9/11 brought extra security measures at TVA nuclear plants, federal buildings

Photo by Dave Flessner / This file photo shows Sequoyah Nuclear Power Plant on the Tennessee River near Soddy-Daisy.
Photo by Dave Flessner / This file photo shows Sequoyah Nuclear Power Plant on the Tennessee River near Soddy-Daisy.

The Tennessee Valley Authority's power headquarters in Chattanooga is more than 600 miles away from where terrorists flew into the twin towers in New York City and the Pentagon building in Washington, D.C., 20 years ago.

But as America's biggest public power utility and one of the nation's largest operators of nuclear power plants, TVA continues to respond to the 9/11 attacks as a potential target of terrorism.

"Sept. 11, 2001, changed the world for everyone, but especially for those of us responsible for the security of federal installations and infrastructure," TVA spokesperson Jim Hopson said. "Following 9/11, the way we went about ensuring the safety of employees and facilities became an even more critical part of everyday life."

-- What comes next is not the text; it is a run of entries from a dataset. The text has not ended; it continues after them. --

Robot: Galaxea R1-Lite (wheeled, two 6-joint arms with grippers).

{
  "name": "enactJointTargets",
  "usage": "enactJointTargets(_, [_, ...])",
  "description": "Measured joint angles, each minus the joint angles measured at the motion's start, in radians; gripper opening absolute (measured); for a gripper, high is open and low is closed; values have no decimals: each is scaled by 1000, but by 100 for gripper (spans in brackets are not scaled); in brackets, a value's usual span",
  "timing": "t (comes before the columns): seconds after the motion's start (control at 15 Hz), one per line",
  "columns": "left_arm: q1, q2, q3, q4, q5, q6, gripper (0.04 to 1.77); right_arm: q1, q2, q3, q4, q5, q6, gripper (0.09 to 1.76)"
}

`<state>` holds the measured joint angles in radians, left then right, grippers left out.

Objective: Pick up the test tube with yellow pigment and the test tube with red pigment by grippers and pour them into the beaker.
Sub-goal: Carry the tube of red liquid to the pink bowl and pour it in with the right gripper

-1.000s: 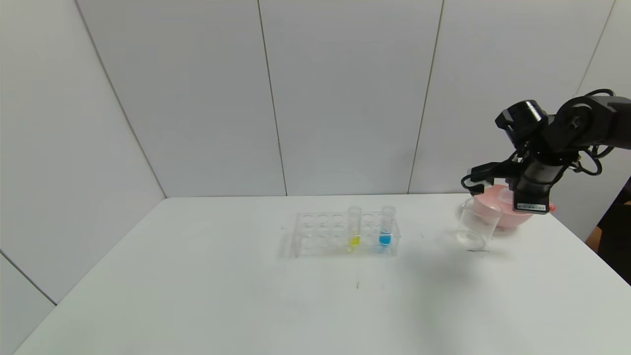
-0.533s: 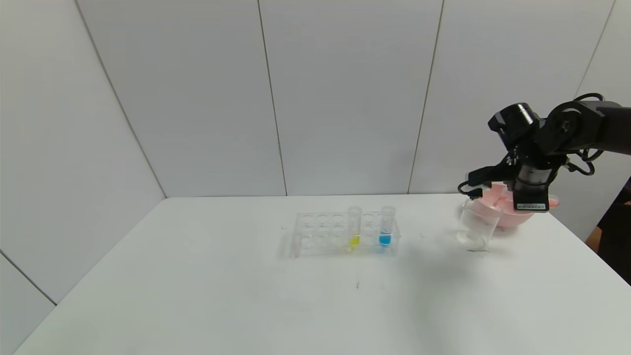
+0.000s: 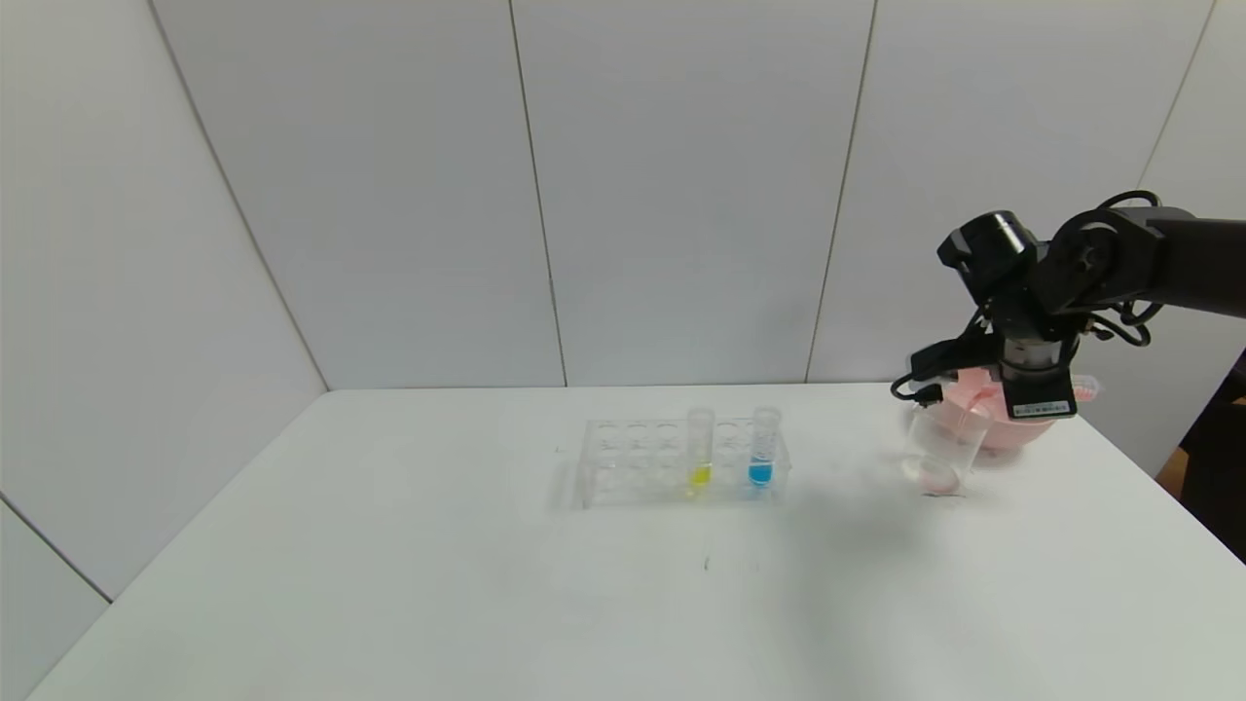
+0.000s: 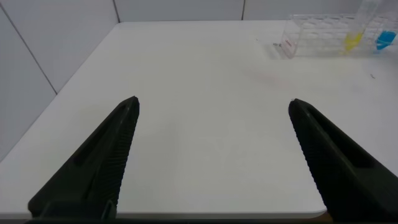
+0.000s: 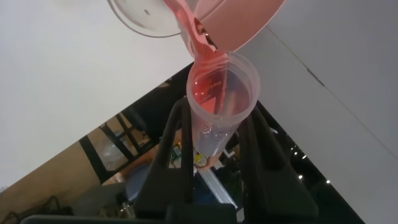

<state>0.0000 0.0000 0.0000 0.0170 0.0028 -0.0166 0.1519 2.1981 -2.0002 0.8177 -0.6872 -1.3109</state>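
Note:
My right gripper (image 3: 995,391) is shut on the test tube with red pigment (image 5: 219,106) and holds it tipped, mouth down, over the beaker (image 3: 939,448). In the right wrist view the fingers (image 5: 176,134) clamp the tube's body, and red liquid (image 5: 200,38) runs from its mouth toward the beaker (image 5: 144,12). A little red liquid lies in the beaker's bottom (image 3: 936,477). The test tube with yellow pigment (image 3: 699,450) stands upright in the clear rack (image 3: 633,462), far left of the right gripper. My left gripper (image 4: 212,106) is open and empty above the table's near left part.
A blue-liquid tube (image 3: 764,448) stands in the rack to the right of the yellow one. A pink bowl (image 3: 1017,428) sits just behind the beaker, near the table's right edge. In the left wrist view the rack (image 4: 323,38) shows far off.
My right arm has shifted left and tipped the red tube further over the beaker. Red liquid now shows in the beaker's bottom. The rack has not moved.

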Motion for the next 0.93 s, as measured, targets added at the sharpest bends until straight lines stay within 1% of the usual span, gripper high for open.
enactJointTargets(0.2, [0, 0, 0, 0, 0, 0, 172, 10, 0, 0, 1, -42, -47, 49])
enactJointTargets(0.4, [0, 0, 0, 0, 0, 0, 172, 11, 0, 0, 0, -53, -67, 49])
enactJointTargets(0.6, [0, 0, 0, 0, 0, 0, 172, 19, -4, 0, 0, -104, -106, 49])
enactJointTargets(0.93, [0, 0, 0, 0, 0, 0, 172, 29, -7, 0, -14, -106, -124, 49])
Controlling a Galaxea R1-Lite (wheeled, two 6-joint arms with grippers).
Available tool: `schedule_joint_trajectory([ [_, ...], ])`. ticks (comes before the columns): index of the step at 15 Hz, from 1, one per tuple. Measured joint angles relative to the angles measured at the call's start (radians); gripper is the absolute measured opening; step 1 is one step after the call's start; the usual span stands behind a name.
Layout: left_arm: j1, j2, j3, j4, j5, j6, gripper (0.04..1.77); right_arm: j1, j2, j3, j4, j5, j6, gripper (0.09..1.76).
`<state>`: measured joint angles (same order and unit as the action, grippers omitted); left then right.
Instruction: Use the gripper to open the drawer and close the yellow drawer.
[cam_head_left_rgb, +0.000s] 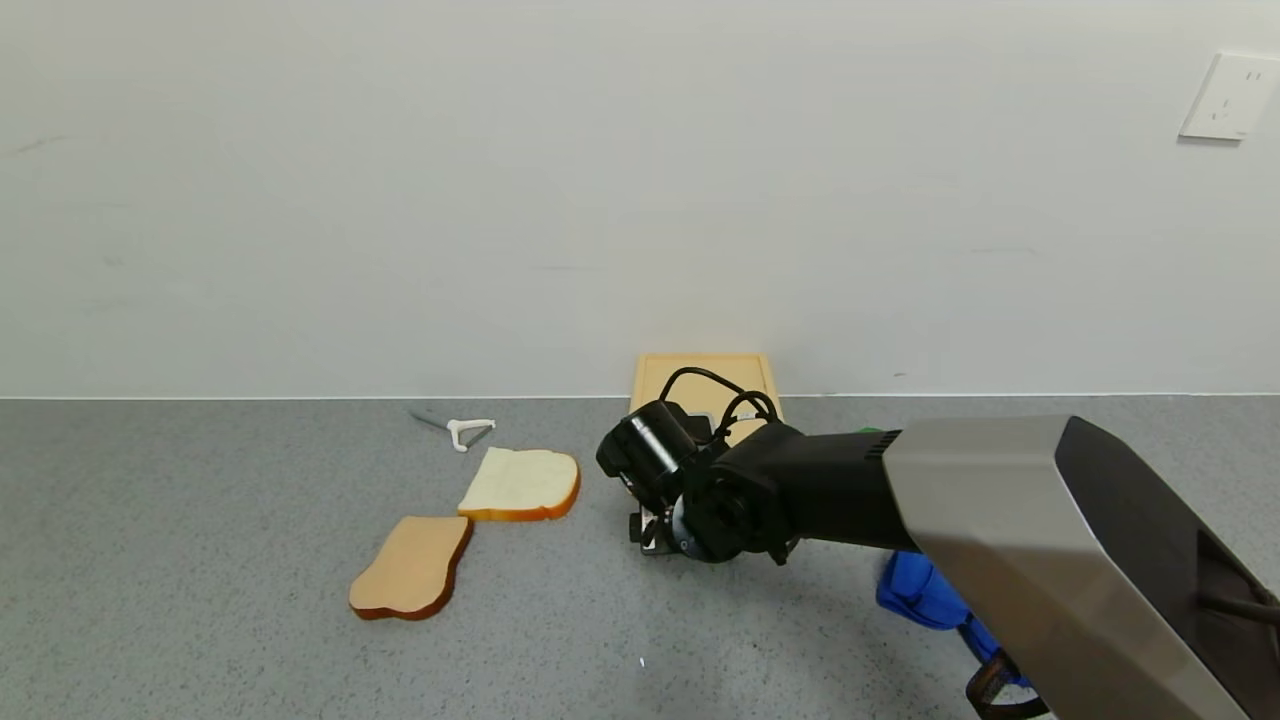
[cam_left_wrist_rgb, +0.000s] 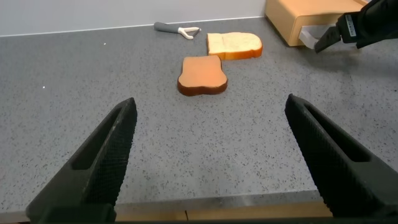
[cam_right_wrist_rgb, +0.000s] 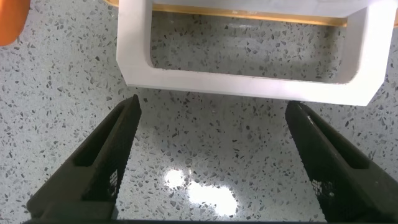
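The pale yellow drawer (cam_head_left_rgb: 700, 375) stands against the back wall, partly hidden by my right arm. It also shows in the left wrist view (cam_left_wrist_rgb: 295, 18). Its white loop handle (cam_right_wrist_rgb: 249, 84) faces me. My right gripper (cam_right_wrist_rgb: 212, 107) is open and empty, low over the table. Its fingertips (cam_right_wrist_rgb: 127, 115) are just short of the handle and apart from it. In the head view the right gripper (cam_head_left_rgb: 650, 490) is mostly hidden behind its wrist. My left gripper (cam_left_wrist_rgb: 210, 102) is open and empty, low over the table's front edge, out of the head view.
Two bread slices lie left of the drawer, a pale one (cam_head_left_rgb: 522, 484) and a browner one (cam_head_left_rgb: 412, 566). A white peeler (cam_head_left_rgb: 462, 431) lies near the wall. A blue object (cam_head_left_rgb: 925, 592) sits under my right arm. The wall stands right behind the drawer.
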<state>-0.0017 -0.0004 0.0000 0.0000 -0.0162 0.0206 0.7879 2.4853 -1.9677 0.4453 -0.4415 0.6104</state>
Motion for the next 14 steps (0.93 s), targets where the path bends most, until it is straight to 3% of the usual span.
schedule_joint_trajectory([
  [7, 0.0, 0.0, 0.0, 0.0, 0.0, 0.0, 1.72, 0.018, -0.111, 0.059, 0.006, -0.001, -0.047, 1.71],
  [11, 0.0, 0.0, 0.0, 0.0, 0.0, 0.0, 1.72, 0.012, -0.315, 0.201, -0.003, 0.03, -0.157, 1.71],
  [14, 0.0, 0.0, 0.0, 0.0, 0.0, 0.0, 1.72, -0.014, -0.513, 0.354, -0.018, 0.113, -0.262, 1.71],
])
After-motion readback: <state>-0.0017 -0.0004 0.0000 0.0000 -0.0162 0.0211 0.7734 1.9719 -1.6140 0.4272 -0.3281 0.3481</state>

After the 9/11 attacks, TVA added more layers of physical and procedural protection to its power plants, transmission facilities and even its offices, including:

- Adding increased surveillance of individuals entering any TVA facilities through more advanced X-ray and metal detection capabilities.

- Expanding remote monitoring capabilities at all TVA properties through advanced video, sensors and intrusion protection systems.

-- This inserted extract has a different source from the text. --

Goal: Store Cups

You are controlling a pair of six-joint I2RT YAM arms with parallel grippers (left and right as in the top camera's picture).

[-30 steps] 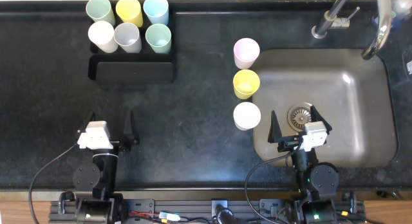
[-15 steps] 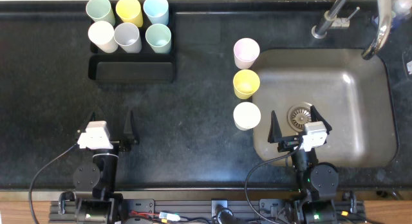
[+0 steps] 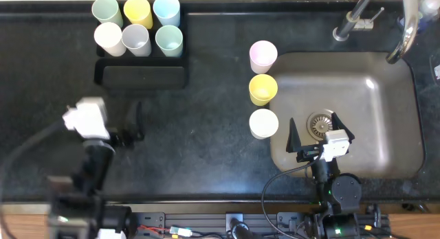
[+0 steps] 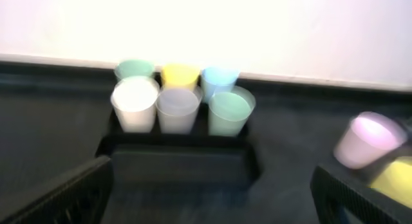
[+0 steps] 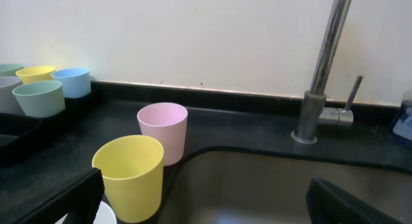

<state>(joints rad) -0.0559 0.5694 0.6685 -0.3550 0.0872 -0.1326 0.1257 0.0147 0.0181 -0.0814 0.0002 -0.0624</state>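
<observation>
Left fingers [image 4: 64, 195] & right fingers [image 3: 292, 134] spread wide, nothing held, so job approx. two-thirds done: white cup [image 3: 263, 123], yellow cup [image 3: 262, 88] & pink cup [image 3: 262, 55] stand upright on surface [image 3: 206, 129] beside sink [image 3: 357, 115], unstored, w/ six pastel cups [image 3: 135, 40] in rack [image 3: 141, 76] far left, front row free.

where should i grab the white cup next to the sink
Probably the rim of the white cup, from above, on the side toward the arm bases: it stands upright with its mouth open, and the yellow cup crowds its far side.
</observation>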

- Changing the focus of TVA's federal law enforcement officers to augment physical security and to improve the ability of TVA to more rapidly respond to critical incidents.

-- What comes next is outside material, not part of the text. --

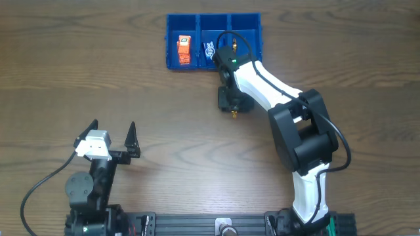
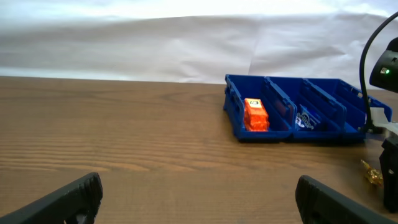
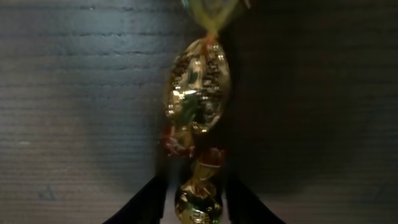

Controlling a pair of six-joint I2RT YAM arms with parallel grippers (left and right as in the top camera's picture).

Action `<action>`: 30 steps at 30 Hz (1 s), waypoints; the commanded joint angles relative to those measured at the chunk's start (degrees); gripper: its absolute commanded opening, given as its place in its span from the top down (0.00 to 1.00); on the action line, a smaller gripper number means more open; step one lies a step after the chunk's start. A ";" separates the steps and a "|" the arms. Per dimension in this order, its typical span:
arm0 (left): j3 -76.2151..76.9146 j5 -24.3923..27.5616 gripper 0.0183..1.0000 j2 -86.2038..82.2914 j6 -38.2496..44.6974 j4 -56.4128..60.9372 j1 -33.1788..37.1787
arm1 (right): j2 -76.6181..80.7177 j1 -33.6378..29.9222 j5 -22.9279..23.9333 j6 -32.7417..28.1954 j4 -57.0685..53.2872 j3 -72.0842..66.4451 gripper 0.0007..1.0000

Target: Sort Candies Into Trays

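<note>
A gold-wrapped candy (image 3: 196, 93) lies on the wooden table just in front of the blue three-compartment tray (image 1: 172, 64). My right gripper (image 3: 196, 202) is down over it, shut on the candy's twisted end. From above, the right gripper (image 1: 234, 103) covers all but the candy's tip (image 1: 234, 114). The tray's left compartment holds an orange candy (image 1: 184, 49), the middle one a blue-and-white candy (image 1: 209, 49). My left gripper (image 1: 113, 134) stands open near the table's front left, with nothing between its fingers.
In the left wrist view, the tray (image 2: 233, 109) stands far across bare wood, with the orange candy (image 2: 256, 115) inside. The gold candy (image 2: 372, 173) shows beside the right arm. A white wall backs the table.
</note>
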 commanded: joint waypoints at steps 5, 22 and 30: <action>-1.18 1.20 0.00 -0.35 -0.02 -1.79 -0.22 | 1.57 0.39 0.74 0.00 0.13 -0.28 0.95; -1.18 1.20 0.00 -0.35 -0.02 -1.79 -0.22 | -9.53 -4.83 16.15 -10.36 12.98 18.60 0.96; -1.18 1.20 0.00 -0.35 -0.02 -1.79 -0.22 | -2.84 -5.51 18.86 -13.55 22.40 18.58 0.96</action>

- Increased police and security presence at TVA events to better ensure public safety.

(Read more 9/11 20th anniversary coverage from the Times Free Press here)

TVA has also strengthened partnerships with the FBI's Joint Terrorism Task Force and the Department of Homeland Security's Federal Protective Service. Hopson said such measures provide "a greatly expanded intelligence gathering and analysis capability to more quickly identify and respond to any potential threats," regardless of where they came from.

"9/11 was a harsh wake-up call, and one we must never forget, even well after the 20th anniversary," Hopson said. "The security improvements driven by the lessons learned from that tragic day have made TVA much safer and better prepared today."

Government agencies created after 9/11 include the Department of Homeland Security, which consolidated other agencies, including the U.S. Immigration and Naturalization Service. According to The Washington Post, more than 263 government organizations were either created or reorganized following the attacks. The Coast Guard, Transportation Security Administration and Border Patrol budgets have all more than doubled since 2001.